= Interposing tactics =

Interposing Tactics is tactical concept, developed under Terrorist Tactics, Techniques, and Procedures, to explain a tactical action where a small-scale action takes place between two combatants, where one manoeuvres into interposition or interjection within a tactical situation, and disrupts the action or activity, of the opponent.

== Origin ==
In the game of chess, for example, an interposing move would be one in which a player moves a piece between their king and the opponent's piece which has placed the king in check.
- The chess example demonstrates that a key feature of interposing tactics, namely the deployment of forces to block and cover friendly from hostile.
- An extension of this idea would involve opposing forces dispelling or scattering much more freely within an operational area to achieve the effect of blocking and covering all friendlies from hostiles.
The basis of these actions, is what are called tactical subdivision.

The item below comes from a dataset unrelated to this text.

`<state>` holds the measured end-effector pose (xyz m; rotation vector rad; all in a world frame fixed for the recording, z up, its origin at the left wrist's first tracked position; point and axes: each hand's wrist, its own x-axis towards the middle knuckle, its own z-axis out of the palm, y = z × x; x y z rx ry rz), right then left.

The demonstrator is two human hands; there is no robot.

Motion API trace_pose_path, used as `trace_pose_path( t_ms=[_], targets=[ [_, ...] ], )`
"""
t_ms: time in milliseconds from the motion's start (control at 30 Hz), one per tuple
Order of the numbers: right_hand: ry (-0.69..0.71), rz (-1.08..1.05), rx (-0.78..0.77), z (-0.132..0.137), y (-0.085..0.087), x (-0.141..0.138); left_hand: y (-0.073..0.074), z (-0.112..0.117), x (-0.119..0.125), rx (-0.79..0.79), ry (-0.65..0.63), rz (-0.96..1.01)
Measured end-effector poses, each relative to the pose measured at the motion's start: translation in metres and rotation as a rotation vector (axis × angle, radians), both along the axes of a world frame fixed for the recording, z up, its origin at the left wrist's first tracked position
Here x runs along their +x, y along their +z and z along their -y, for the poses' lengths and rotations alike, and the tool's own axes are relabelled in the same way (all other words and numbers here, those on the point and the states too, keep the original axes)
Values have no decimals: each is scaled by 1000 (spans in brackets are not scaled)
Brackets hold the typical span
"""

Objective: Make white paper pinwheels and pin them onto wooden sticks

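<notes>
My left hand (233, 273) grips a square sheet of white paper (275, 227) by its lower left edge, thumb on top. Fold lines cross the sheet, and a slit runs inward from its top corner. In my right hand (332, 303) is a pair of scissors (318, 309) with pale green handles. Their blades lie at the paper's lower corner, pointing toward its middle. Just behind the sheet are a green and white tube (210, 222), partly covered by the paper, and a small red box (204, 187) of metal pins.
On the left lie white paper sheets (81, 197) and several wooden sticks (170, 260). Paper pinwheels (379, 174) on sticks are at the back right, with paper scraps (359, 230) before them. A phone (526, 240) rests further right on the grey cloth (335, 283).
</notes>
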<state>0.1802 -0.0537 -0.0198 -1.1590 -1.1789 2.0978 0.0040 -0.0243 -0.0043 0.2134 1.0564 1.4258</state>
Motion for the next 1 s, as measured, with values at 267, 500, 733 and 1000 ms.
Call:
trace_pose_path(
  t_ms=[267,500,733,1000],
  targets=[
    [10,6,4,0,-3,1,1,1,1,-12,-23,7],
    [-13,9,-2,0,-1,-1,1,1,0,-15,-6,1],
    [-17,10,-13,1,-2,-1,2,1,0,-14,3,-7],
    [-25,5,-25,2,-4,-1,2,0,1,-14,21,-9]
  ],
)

== Tactical subdivision ==
The concept of tactical subdivision, is found in the work of Liddell Hart. His thesis on the nature of tactical subdivision in combat was that determination of capacity for tactical subdivision was capability for separate maneuver, offense, and resistance.
In developing the Interposing Tactics concept, the Liddell Hart concept of the 'combat unit' (which in his time period, was the smallest grouping capable of tactical subdivision, namely the infantry platoon), has been redefined as, "single individual fighters and unmanned or independently operating weaponry."
The Interposing Tactics concept, further identifies, that in an area of operations, in particular terrorism or insurgency operations, there can be many independent fighters who are spread out independently through a population, and concealed among opponent combat forces (even within their own control zones), and can independently block and cover individual opponent forces.